Schneiderman: Rx drug abuse is fueled by easy access to unused drugs; New Yorkers should dispose of unused drugs
On Saturday, New York Attorney General Eric T. Schneiderman marked the sixth annual National Prescription Drug Take-Back Day by visiting take-back sites at the Crossgates Mall in Albany, and the Yonkers Police Department - 2nd Precinct in Yonkers, and urging New Yorkers to disposed of unused drugs at these sites, and at drop boxes that are now available across the state year-round. Schneiderman was joined in Albany by Mayor Gerald R. Jennings, and in Yonkers by Mayor Mike Spano.
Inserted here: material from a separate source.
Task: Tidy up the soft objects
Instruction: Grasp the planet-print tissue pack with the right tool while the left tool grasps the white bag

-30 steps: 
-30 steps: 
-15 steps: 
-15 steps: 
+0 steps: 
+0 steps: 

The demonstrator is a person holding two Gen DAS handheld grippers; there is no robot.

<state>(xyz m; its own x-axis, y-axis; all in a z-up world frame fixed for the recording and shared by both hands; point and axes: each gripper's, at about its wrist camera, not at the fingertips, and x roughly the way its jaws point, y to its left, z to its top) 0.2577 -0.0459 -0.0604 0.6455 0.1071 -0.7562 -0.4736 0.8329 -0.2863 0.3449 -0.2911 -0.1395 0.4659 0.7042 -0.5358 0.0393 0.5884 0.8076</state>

Prescription drug abuse is the fastest growing drug problem in America. Seventy percent of youth get their prescription drugs from family and friends. More than 2 million pounds of prescription medications were removed from circulation at take-back days over the past five years.
To combat the prescription drug epidemic, Schneiderman led the effort to enact the Internet System for Tracking Over-Prescribing Act, or I-STOP, a comprehensive law to fight prescription drug abuse. I-STOP expanded on the model of the take-back day to make medication drop boxes available year round in New York, starting last August, for the safe and legal disposal of unused prescription drugs.
"One of the keys to stemming the growing epidemic of prescription drug abuse is cutting off easy access to unused drugs in home medicine cabinets," Schneiderman said. "That's why New York's groundbreaking I-STOP law expanded on National Prescription Drug Take-Back Day to make medication drop boxes available year-round all across the state. I encourage all New Yorkers to dispose of unneeded drugs at a local site today, and to visit the Department of Health website to locate a year-round drop box."
Take-back days are organized by the federal Drug Enforcement Administration in conjunction with state and local officials to provide a safe, convenient, and legal way to dispose of unused prescription drugs so that they are not susceptible to diversion or abuse. Year-round drop boxes can be located on the state Department of Health website.
The I-STOP law was first introduced by Schneiderman in 2011 and passed unanimously by the Legislature in 2012. Among the features of this legislation:
I-STOP makes New York the first state in the nation to mandate that physicians consult a database of a patient's prescription history before prescribing a schedule II, III or IV controlled substance. Substances are placed in their respective schedules based on whether they have a currently accepted medical in the U.S., their relative abuse potential, and likelihood of causing dependence when abused. For example, oxycodone, a frequently abused prescription painkiller, is schedule II. Accurate patient histories and better training will help physicians detect doctor shoppers and better serve patients at risk of addiction. Doctors can also use this information to avoid potentially dangerous drug interactions.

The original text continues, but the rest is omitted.